* _Recorded information_
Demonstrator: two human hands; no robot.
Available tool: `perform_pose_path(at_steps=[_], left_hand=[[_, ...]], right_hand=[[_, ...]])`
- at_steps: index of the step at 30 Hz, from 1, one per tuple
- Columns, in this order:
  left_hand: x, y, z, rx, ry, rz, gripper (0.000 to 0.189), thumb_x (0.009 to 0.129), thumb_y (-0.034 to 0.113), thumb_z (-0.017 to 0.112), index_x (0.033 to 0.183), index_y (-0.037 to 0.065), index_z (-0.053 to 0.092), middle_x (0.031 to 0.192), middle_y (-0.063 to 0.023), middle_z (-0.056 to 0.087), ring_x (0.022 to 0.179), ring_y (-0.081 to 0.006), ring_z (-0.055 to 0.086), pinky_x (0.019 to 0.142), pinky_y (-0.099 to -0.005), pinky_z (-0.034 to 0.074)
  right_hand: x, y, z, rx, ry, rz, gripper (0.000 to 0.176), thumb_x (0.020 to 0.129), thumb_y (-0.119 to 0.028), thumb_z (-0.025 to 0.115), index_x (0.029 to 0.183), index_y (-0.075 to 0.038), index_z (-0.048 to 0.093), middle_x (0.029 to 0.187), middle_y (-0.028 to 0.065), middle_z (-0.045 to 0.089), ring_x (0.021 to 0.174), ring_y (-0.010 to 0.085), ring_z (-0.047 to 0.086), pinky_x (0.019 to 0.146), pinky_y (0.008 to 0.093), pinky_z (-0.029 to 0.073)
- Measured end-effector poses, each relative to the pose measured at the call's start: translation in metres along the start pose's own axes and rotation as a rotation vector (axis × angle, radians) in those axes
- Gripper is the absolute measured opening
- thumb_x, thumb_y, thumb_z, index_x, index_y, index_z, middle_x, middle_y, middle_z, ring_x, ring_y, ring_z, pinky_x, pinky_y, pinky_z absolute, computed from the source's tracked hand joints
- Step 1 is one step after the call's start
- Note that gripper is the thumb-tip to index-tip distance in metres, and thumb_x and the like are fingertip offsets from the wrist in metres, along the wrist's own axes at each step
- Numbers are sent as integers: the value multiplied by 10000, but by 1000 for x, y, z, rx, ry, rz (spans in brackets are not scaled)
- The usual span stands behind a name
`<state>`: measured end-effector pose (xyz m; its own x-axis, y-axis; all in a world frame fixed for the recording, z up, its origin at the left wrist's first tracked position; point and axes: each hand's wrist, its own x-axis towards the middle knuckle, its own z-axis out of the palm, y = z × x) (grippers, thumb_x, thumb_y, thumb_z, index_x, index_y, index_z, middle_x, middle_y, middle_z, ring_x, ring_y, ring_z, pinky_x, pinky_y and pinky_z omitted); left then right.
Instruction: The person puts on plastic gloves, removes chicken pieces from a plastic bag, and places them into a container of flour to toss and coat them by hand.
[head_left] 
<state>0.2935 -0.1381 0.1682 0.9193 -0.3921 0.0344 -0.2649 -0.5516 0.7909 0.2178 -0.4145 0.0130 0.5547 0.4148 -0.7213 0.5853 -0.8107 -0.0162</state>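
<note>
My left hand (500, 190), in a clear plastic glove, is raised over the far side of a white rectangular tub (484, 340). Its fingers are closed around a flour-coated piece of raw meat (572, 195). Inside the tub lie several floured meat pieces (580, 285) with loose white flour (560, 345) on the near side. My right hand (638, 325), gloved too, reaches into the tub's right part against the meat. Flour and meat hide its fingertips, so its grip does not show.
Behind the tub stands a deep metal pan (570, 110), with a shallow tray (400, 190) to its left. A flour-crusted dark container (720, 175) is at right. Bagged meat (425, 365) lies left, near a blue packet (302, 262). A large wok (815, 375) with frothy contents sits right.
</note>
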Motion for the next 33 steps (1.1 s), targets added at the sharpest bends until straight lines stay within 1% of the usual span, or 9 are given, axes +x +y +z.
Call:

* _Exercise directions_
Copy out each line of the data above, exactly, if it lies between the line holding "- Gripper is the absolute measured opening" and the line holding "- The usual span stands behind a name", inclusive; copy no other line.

* _Response for this exercise_
- Gripper is the absolute measured opening
- thumb_x, thumb_y, thumb_z, index_x, index_y, index_z, middle_x, middle_y, middle_z, ring_x, ring_y, ring_z, pinky_x, pinky_y, pinky_z absolute, computed from the source's tracked hand joints
- Step 1 is one step after the call's start
- Note that gripper is the thumb-tip to index-tip distance in metres, and thumb_x and the like are fingertip offsets from the wrist in metres, along the wrist's own axes at each step
- Numbers are sent as integers: the value multiplied by 10000, but by 1000 for x, y, z, rx, ry, rz (spans in brackets are not scaled)
- The usual span stands behind a name

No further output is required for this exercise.